Problem details:
Below are entries; output exactly the lines from the one with "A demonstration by" to the one with "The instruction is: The", both included, and nothing else.

Exercise data:
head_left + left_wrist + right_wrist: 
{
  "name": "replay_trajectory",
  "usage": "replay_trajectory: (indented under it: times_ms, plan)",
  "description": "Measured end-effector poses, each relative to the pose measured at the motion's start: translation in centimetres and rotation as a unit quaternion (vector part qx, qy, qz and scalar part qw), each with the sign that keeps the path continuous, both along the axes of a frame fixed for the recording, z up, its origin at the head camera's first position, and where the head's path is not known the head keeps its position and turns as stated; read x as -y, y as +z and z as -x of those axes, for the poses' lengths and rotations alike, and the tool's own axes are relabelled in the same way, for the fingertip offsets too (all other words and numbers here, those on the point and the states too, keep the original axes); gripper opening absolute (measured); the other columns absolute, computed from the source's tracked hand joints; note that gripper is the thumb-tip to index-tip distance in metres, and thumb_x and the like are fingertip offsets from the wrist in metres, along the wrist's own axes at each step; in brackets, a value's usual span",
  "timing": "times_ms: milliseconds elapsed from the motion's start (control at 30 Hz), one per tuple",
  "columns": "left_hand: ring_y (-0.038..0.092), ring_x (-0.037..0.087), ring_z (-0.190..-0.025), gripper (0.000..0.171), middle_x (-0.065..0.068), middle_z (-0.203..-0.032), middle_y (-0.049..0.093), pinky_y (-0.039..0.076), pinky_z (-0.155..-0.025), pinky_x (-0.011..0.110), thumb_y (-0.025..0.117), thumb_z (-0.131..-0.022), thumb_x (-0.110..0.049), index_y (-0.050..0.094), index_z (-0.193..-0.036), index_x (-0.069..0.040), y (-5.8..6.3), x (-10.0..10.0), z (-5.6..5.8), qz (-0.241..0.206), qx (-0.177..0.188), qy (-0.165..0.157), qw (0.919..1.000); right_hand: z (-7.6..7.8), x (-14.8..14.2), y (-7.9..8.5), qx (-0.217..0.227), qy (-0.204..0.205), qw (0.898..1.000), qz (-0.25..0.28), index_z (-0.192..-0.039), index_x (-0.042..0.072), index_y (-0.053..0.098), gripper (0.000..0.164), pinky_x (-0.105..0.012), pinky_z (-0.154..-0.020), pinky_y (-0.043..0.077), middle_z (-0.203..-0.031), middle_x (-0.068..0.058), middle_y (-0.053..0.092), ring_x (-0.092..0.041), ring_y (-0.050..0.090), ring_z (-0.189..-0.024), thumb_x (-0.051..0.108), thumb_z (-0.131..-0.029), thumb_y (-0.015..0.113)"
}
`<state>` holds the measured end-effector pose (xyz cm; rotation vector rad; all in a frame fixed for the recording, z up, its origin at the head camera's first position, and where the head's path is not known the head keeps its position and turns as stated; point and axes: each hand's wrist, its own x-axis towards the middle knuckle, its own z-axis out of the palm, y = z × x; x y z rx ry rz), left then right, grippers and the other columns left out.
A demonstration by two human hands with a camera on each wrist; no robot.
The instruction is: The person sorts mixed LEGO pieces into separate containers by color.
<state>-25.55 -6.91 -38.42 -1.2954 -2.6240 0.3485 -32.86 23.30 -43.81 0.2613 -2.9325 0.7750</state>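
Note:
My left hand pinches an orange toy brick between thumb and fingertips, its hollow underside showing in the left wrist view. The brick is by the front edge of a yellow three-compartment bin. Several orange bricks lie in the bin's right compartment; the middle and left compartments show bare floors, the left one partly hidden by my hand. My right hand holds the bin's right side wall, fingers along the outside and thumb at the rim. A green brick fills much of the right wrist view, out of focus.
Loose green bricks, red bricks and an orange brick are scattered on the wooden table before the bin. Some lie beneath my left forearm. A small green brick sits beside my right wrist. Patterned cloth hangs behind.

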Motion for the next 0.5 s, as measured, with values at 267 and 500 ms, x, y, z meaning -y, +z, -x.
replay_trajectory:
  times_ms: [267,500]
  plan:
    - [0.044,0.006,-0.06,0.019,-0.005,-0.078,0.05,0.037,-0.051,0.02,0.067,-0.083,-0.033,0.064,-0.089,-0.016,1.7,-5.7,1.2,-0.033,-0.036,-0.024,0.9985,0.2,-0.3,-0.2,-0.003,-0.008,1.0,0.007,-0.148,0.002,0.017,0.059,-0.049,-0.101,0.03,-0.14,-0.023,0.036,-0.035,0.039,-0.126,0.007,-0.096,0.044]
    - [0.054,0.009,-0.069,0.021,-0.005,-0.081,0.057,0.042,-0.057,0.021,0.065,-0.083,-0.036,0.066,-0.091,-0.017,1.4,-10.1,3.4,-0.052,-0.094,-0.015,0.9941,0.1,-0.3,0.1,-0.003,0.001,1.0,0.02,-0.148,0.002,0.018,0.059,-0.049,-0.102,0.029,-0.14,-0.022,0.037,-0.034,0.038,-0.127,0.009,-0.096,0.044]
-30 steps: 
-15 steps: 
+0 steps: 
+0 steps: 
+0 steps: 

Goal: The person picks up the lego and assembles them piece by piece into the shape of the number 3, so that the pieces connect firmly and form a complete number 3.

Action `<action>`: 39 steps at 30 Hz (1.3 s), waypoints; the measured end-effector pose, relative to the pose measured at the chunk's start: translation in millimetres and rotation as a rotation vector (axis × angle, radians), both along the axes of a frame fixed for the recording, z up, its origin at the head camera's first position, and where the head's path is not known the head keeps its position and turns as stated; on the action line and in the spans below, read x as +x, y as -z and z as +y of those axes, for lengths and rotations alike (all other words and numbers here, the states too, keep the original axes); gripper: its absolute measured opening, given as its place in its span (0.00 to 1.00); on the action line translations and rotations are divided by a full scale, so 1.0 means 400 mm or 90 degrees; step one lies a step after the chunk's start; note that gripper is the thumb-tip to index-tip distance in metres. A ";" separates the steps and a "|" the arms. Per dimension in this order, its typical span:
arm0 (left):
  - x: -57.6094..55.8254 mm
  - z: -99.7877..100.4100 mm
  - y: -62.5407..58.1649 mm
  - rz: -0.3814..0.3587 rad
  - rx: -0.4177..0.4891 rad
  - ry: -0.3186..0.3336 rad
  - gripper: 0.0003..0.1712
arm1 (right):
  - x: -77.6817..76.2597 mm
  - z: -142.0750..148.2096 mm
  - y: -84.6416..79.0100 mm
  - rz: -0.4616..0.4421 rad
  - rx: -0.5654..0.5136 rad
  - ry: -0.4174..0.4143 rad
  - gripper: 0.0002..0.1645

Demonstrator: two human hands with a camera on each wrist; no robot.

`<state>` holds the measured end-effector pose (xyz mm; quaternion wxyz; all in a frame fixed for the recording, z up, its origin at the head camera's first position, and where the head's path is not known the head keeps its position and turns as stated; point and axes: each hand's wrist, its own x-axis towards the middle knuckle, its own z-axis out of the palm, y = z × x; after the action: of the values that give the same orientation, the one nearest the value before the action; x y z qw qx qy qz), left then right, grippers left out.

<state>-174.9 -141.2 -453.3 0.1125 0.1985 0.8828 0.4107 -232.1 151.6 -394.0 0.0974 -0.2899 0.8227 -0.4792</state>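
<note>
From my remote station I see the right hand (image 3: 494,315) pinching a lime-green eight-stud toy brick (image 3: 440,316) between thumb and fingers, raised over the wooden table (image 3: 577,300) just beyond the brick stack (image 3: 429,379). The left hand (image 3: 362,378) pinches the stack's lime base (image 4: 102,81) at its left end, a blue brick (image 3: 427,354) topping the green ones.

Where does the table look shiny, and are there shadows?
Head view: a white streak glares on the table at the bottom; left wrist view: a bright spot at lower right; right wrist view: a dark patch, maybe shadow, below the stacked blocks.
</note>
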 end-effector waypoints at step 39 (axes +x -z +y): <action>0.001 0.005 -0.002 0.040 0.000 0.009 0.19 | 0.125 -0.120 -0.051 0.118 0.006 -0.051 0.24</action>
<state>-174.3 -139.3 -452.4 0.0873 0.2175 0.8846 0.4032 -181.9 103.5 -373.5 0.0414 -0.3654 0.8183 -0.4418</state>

Reply:
A demonstration by two human hands with a camera on each wrist; no robot.
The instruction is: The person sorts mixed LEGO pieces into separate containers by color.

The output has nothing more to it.